Personal information
- Born: November 25, 1977 (age 48)
- Spouse: Jiří Štoček

Chess career
- Country: Slovakia
- Title: International Master (2002) Woman Grandmaster (1998)
- Peak rating: 2430 (October 2008)

= Zuzana Hagarová =

Slovak chess player (born 1977)

Zuzana Hagarová, also married Štočková, is a Slovak chess player who holds the title of the FIDE titles of International Master (IM) and Woman Grandmaster (WGM).

==Chess career==
She is a daughter of chess player Eduard Hagara, both her brothers Eduard Jr. and Martin also play chess.

In 1993 Hagarová won the championship in Slovak Girls' Championship (U16). Many times she participated in the European Youth Chess Championships and World Youth Chess Championships in various age categories. She achieved her greatest success in 1994 when she won the title of vice-champion of the World Girls' Championship (U18) in Szeged.

Štočková has played for Slovakia in nine Chess Olympiads (1994-2008, 2014) and four European Team Chess Championships (1997-2003), where she won team gold in 1999.

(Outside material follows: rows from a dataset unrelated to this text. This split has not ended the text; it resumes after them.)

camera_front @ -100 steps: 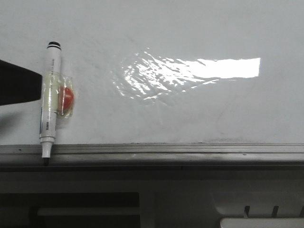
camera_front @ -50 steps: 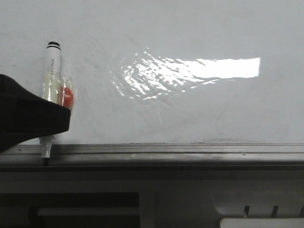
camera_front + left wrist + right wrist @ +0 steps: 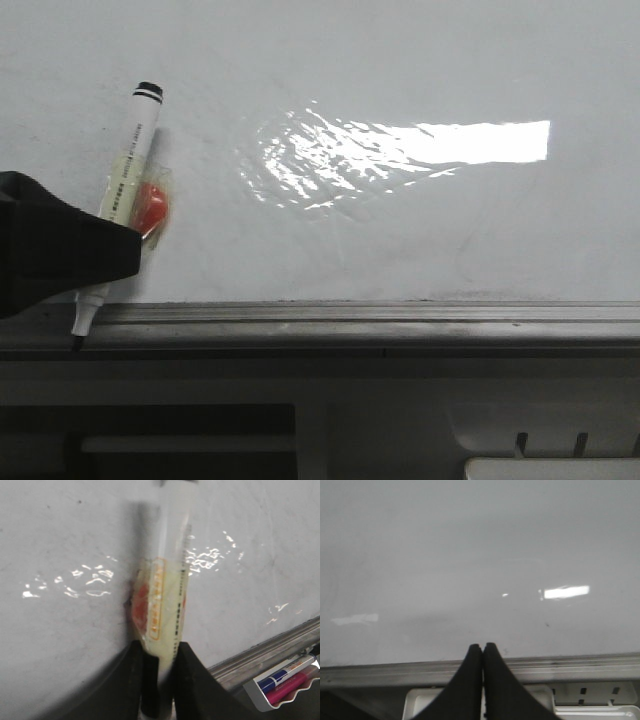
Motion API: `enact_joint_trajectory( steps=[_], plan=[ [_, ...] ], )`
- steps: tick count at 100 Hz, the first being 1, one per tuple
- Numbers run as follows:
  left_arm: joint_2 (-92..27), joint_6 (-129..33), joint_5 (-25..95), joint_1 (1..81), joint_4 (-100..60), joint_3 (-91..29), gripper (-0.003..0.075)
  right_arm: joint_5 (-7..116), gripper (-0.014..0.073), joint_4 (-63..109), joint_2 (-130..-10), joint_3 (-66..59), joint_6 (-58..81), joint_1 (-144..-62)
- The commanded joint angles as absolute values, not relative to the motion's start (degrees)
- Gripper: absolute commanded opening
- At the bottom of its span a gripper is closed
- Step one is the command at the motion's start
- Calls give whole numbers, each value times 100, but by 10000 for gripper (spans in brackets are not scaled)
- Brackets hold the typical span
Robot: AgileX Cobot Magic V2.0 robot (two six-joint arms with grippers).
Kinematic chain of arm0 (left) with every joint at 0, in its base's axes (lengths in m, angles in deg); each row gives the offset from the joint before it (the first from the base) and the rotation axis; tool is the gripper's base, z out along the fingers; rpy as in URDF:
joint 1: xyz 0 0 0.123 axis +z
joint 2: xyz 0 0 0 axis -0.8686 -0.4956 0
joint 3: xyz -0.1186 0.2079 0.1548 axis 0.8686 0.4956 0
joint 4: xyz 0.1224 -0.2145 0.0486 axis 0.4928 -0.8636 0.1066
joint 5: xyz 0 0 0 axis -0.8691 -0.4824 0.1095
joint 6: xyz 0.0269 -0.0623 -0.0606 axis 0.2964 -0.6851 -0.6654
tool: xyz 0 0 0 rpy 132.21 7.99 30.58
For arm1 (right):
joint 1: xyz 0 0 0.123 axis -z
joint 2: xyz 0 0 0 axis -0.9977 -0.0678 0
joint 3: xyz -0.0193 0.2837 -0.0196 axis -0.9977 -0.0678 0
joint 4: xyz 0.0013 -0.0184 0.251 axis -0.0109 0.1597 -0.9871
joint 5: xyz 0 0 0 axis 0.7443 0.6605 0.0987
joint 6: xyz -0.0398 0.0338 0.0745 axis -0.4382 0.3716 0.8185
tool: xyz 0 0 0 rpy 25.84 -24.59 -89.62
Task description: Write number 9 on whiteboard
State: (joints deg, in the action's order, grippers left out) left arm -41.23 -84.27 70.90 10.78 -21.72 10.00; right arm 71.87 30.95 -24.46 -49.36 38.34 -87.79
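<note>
The whiteboard (image 3: 420,230) is glossy white with a glare patch and faint smudges; no number 9 shows on it. A white marker (image 3: 128,175) with a black end cap, a taped-on red magnet (image 3: 152,208) and a black tip leans tilted at the board's lower left. My left gripper (image 3: 105,255) is shut on the marker's lower barrel, which also shows in the left wrist view (image 3: 170,600) between the black fingers (image 3: 192,675). My right gripper (image 3: 483,647) is shut and empty, over the board's grey edge rail (image 3: 570,667).
The grey metal edge rail (image 3: 400,325) runs along the board's front. A white tray (image 3: 285,682) with blue and pink markers sits beyond the rail in the left wrist view. Another white tray (image 3: 470,702) lies below the right gripper.
My left gripper moved in from the left and closed on the marker. The marker has tilted, its capped end swinging right and its tip shifting left.
</note>
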Motion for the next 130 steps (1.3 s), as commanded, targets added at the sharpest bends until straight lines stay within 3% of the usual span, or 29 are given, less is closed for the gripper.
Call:
enact_joint_trajectory(
  steps=[1,24,45,55,70,77,95,130],
  plan=[
    [-4129,-8474,7323,1069,-2288,884,-19,6808,-69,3060,-2575,-4733,3778,-9155],
    [-3970,-8474,7197,1069,-2059,840,-20,6812,-69,3071,-3221,-4409,3776,-10164],
    [-3465,-8463,6885,1069,-107,514,-20,6791,-57,3029,-4302,-3589,3033,-11080],
    [-3347,-8463,6816,1069,765,365,-20,6791,41,2983,-4802,-3074,2782,-11691],
    [-3347,-8424,6828,1069,2445,331,-20,6642,270,2984,-5481,-2371,2711,-12737],
    [-3347,-8424,6886,1069,2967,331,-20,6496,320,2984,-5767,-2141,2711,-13197],
    [-3347,-8424,7022,1069,3178,331,-20,6460,318,2984,-6504,-1635,2711,-13808],
    [-3347,-8424,7011,1069,3178,331,-20,6483,302,2795,-7529,-1073,2722,-13876]
  ],
)
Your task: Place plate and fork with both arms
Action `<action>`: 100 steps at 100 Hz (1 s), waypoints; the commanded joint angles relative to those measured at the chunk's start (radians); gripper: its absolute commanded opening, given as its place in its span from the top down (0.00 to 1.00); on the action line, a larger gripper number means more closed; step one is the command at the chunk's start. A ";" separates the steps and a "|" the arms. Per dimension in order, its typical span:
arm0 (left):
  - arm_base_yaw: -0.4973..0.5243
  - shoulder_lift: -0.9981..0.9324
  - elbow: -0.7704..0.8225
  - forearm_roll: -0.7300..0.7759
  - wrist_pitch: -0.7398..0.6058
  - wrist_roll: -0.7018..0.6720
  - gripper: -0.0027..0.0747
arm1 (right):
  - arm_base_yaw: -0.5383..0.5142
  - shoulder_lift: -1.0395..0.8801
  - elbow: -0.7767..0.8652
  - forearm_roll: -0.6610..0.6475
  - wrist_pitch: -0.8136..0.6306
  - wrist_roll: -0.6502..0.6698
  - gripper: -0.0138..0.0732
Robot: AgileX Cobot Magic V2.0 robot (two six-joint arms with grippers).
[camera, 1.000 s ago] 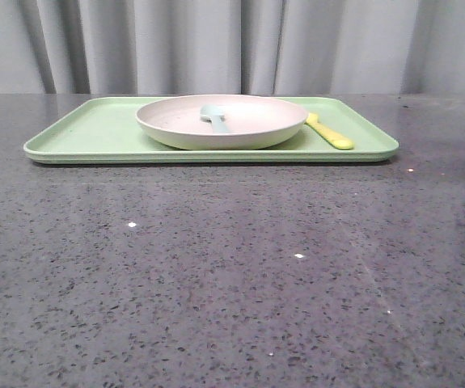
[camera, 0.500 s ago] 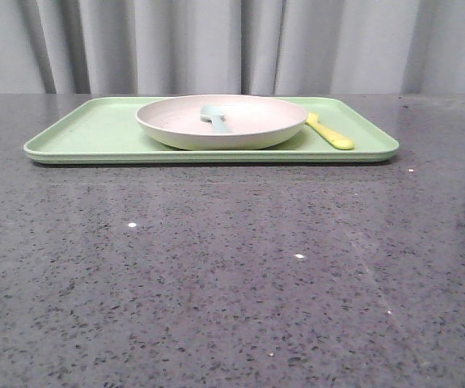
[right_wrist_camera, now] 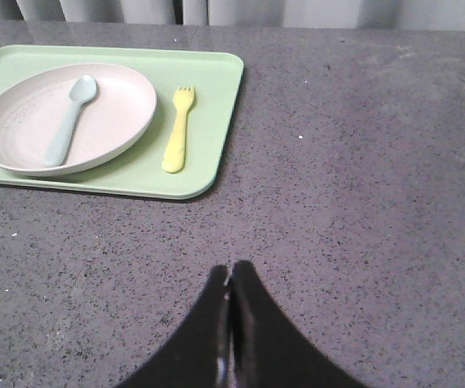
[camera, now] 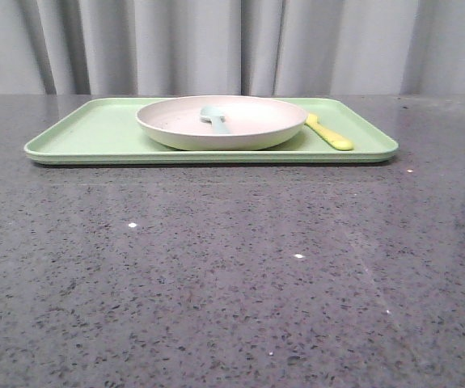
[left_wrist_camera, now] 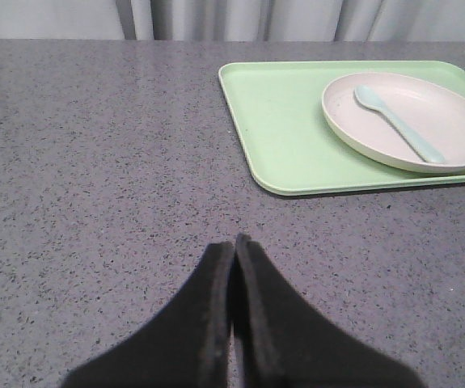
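Plate, round and off-white with a raised rim (camera: 221, 121), sits on the flat light green tray (camera: 86, 137) at the far side of the grey speckled surface (camera: 232, 275). A pale blue spoon (right_wrist_camera: 69, 119) lies inside it. Just beside the plate, on the tray, lies the small yellow plastic fork (right_wrist_camera: 179, 139), its prongs pointing away from the robot. The right tool (right_wrist_camera: 230, 279) is nearer the fork; the left tool (left_wrist_camera: 234, 250) is nearer the plate. Both tools are pressed closed and hold nothing. Only the right wrist view shows the fork's prongs. The front view shows no tools.
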 commanded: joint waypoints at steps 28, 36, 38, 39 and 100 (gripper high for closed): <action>0.001 -0.111 0.036 0.009 -0.081 -0.008 0.99 | -0.002 -0.182 0.115 -0.017 -0.111 -0.011 0.92; 0.001 -0.111 0.038 0.009 -0.081 -0.008 0.99 | -0.002 -0.182 0.120 -0.017 -0.104 -0.011 0.92; 0.001 -0.111 0.038 0.009 -0.081 -0.008 0.99 | -0.002 -0.182 0.120 -0.017 -0.102 -0.011 0.92; 0.001 -0.111 0.038 0.009 -0.081 -0.008 0.99 | -0.002 -0.182 0.120 -0.017 -0.102 -0.011 0.92; 0.001 -0.111 0.038 0.009 -0.081 -0.008 0.99 | -0.002 -0.182 0.120 -0.017 -0.099 -0.011 0.92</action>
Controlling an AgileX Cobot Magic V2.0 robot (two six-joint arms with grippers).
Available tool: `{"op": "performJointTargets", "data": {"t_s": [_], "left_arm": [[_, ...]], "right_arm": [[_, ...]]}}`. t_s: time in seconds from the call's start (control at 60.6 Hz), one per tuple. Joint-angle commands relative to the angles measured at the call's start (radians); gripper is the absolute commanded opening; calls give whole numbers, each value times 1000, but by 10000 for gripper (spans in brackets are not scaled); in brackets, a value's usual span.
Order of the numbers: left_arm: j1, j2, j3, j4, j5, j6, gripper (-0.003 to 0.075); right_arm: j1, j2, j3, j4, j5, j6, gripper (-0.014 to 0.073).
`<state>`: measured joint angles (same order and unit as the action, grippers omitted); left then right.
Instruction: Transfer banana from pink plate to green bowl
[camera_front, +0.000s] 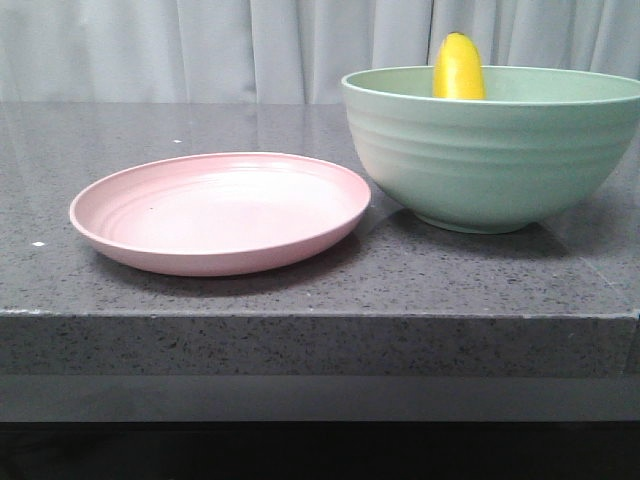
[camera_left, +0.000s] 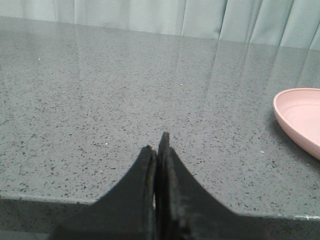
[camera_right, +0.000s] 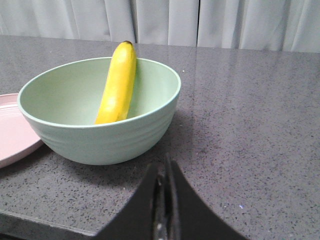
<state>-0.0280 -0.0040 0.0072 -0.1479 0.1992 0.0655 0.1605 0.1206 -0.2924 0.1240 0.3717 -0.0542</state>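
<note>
While no writing or label is readable on anything here, the scene sorts as follows.

Banana: the banana (camera_right: 118, 84) stands steeply inside the green bowl (camera_front: 490, 150), leaning on the inner wall, its dark stem tip above the rim; in the front view only its rounded yellow top shows over the rim.

Green bowl: it sits on the right part of the bench (camera_front: 300, 290), holding the banana and nothing else that can be seen.

Pink plate: the pink plate (camera_front: 220, 212) lies left of the bowl, its rim just beside the bowl's wall; whether they touch cannot be told. Its surface is bare.

Bench edges: the front edge runs just ahead of the plate and bowl; the speckled grey top stretches back to a pale curtain (camera_front: 200, 45).

Open room: wide bare bench lies left of the plate in the left wrist view, and right of the bowl in the right wrist view.

Left hand: the left hand (camera_left: 159, 150) has its fingers pressed together, gripping nothing, near the front edge, apart from the plate.

Right hand: the right hand (camera_right: 165, 172) is likewise closed on nothing, in front of the bowl without touching it.
</note>
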Motion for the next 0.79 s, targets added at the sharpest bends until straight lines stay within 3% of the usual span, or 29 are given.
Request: {"op": "performJointTargets", "data": {"t_s": [0.0,0.264,0.528,0.693,0.775], "left_arm": [[0,-20,2,-12,-89,-1,-20],[0,-20,2,-12,-89,-1,-20],[0,-20,2,-12,-89,-1,-20],[0,-19,2,-12,-89,-1,-20],[0,-19,2,-12,-89,-1,-20]], "right_arm": [[3,11,-26,4,-78,1,-62],[0,2,-3,-6,-107,1,-62],[-102,-156,213,-30,-226,3,-62],[-137,-153,324,13,-290,41,-62],[-137,-153,320,32,-256,54,-62]]}}
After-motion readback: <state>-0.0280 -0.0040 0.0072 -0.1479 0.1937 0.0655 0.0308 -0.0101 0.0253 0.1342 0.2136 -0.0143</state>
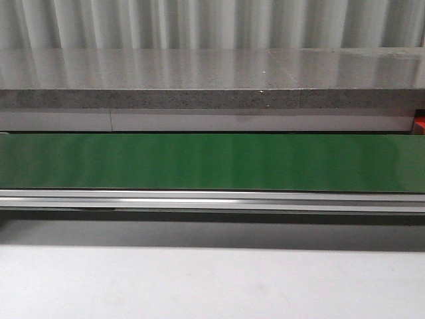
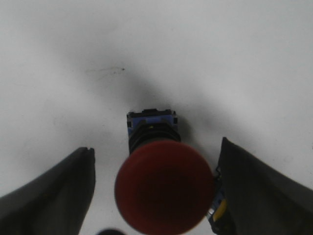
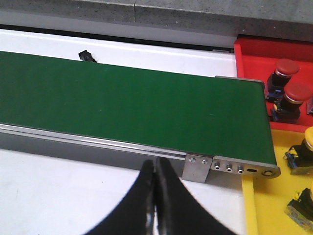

She has successfully participated in many international chess tournaments. In 2004, she shared 2nd place in the Tatry Open 2004 with Ján Plachetka and Martin Mrva. In 2008, she shared 2nd place in the Slovakia Open championship in Zvolen. In 2013, she won the Riga Technical University Open's best woman's prize.

Between 2008 and 2018 she was married to Czech chess grandmaster Jiří Štoček.